** INSTRUCTIONS TO FOLLOW **
Entries follow. Return each line that contains the word "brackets".
SUPPLIED RECORDS Start Marker
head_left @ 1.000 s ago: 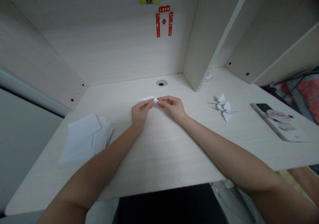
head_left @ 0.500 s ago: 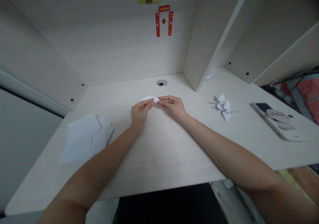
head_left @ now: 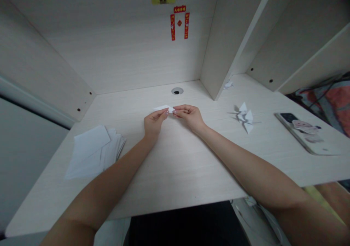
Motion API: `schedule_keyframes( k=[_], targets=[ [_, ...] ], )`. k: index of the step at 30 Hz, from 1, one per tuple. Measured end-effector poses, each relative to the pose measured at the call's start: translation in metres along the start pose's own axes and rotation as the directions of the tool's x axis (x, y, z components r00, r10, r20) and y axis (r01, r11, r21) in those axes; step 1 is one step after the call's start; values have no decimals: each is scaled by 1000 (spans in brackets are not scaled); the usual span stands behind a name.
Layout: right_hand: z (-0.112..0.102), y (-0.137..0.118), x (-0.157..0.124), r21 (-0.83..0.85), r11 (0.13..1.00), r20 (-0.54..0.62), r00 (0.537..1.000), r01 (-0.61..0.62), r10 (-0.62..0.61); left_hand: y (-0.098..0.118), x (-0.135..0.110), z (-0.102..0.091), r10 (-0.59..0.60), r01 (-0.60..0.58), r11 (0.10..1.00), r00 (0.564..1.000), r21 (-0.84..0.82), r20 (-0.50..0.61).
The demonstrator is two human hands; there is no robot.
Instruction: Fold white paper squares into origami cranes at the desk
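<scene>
A small piece of folded white paper (head_left: 165,107) is held between both hands, above the middle of the pale desk (head_left: 175,166). My left hand (head_left: 154,122) pinches its near edge between thumb and fingers. From the other side my right hand (head_left: 190,116) grips the paper's right end with thumb and forefinger. The fingers cover part of the paper, so its full shape cannot be made out. To the right of my right hand, folded white paper cranes (head_left: 245,117) sit on the desk. A stack of white paper sheets (head_left: 91,149) lies to the left of my left forearm.
A phone (head_left: 306,133) with a sticker-like decoration lies on the right. Behind my hands is a round cable hole (head_left: 177,91). An upright divider panel (head_left: 218,53) stands at the back right, with another white paper piece (head_left: 228,85) beside it. Cloth (head_left: 339,96) is bundled at the far right.
Hardly anything differs. Both hands keep their pinch on the folded paper in nearly the same place.
</scene>
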State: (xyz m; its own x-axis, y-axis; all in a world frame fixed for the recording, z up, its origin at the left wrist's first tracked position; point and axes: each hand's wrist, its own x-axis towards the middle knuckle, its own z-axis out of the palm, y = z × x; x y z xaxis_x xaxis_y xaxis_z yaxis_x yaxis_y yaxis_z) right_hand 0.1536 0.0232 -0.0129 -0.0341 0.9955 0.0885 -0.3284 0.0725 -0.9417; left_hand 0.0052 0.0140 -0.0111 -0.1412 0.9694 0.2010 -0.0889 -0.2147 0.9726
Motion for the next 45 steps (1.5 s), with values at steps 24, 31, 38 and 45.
schedule_keyframes(
  k=[24, 31, 38, 45],
  targets=[
    [-2, 3, 3, -48, 998, -31, 998, 49, -51, -6, 3, -3, 8, -8, 1000, 1000, -30, -4],
    [0, 1, -1, -97, 993, 0, 998, 69, -70, -4, 2, -2, -12, 12, 999, 1000, -39, -6],
    [0, 2, 0, -7, 1000, -26, 999, -23, 23, 0, 0, -1, -6, 7, 999, 1000, -46, 5],
    [0, 3, 0, 2, 999, -27, 999, -34, 34, 3, -1, 0, -14, 15, 999, 1000, -43, 3]
  ],
)
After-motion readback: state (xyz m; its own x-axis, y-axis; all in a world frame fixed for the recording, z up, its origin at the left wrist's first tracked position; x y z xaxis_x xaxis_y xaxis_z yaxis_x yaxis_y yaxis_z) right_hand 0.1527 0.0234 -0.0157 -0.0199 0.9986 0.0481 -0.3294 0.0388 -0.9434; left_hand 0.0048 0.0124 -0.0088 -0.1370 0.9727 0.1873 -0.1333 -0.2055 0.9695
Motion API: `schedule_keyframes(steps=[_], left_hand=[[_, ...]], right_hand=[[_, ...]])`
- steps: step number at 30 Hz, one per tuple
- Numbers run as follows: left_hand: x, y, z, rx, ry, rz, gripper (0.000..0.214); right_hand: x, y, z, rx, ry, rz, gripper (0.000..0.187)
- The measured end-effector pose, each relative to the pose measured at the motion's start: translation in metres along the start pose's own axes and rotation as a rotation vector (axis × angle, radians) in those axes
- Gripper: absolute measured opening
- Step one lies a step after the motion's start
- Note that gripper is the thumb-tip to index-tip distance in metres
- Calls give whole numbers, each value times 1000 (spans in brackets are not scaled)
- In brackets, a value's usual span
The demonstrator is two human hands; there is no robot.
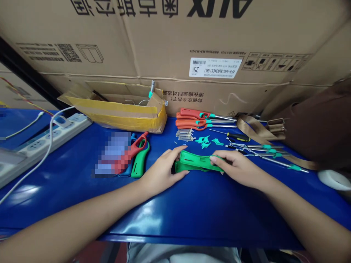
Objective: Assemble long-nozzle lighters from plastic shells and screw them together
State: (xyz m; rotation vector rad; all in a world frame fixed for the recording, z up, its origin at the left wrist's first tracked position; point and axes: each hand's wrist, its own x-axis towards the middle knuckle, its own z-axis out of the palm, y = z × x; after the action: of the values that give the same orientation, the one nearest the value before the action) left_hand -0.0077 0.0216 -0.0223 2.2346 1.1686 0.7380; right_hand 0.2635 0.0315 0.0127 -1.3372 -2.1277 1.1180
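Observation:
My left hand (166,167) curls its fingers and thumb around the left end of a green lighter casing (196,159). At the other end, the thumb and fingers of my right hand (237,167) pinch the same casing. It looks like two half shells, one partly behind the other, and their far sides are hidden. Just beyond lie turquoise triggers (203,140) and small clear-and-metal lighter parts (185,134). A green handle shell (139,162) rests left of my left hand, beside a red one (131,149). Metal lighter tubes with turquoise pieces (270,149) lie past my right hand.
Red-orange gas lighters (192,120) lie at the back, near a yellow-and-black screwdriver (238,137). A yellow-taped carton (117,115) stands back left, a white power strip (41,146) left. A white roll (334,179) sits right. Large cardboard (164,40) walls the rear.

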Motion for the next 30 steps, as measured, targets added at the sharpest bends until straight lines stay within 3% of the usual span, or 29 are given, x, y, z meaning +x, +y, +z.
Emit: schedule_keyframes(steps=[3,5,11,16,20,22,25,30], left_hand=[[2,-2,-1,-17,13,25,66],[4,-4,-1,-41,17,60,62],[5,-5,0,-58,64,102,52],[2,7,-5,-45,97,168,22],[-2,16,-11,37,-12,303,16],[-4,18,-12,84,-96,364,22],[-6,17,-10,140,-181,395,31],[-6,14,-7,213,-240,374,31]], right_hand=[[1,3,0,159,-15,42,37],[0,4,-2,145,-62,14,36],[-7,1,-2,-265,-201,-297,31],[-8,0,4,-560,-24,-382,28],[-4,9,-14,-685,273,-269,23],[-4,16,-28,-737,338,-207,14],[-5,26,-46,-803,319,-127,8],[-11,38,-67,-891,265,54,19]])
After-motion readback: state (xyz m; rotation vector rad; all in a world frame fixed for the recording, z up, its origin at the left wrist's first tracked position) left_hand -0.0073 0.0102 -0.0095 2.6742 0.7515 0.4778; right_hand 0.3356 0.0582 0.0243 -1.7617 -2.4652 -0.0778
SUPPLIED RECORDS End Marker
** EXERCISE OUTPUT **
Motion API: `schedule_keyframes( k=[_], targets=[ [_, ...] ], )`. k: index of the step at 30 Hz, from 1, one per tuple. Measured end-effector poses, each relative to the pose measured at the call's start: translation in metres along the start pose's own axes and rotation as the directions of the tool's x axis (x, y, z components r00, r10, r20) and y axis (r01, r11, r21) in those axes; step 1 is one step after the call's start; values have no decimals: each is scaled by 1000 (spans in brackets are not scaled); the usual span stands behind a name.
- Calls give whole numbers, each value times 1000 (spans in brackets are not scaled)
- In brackets, a value's usual span

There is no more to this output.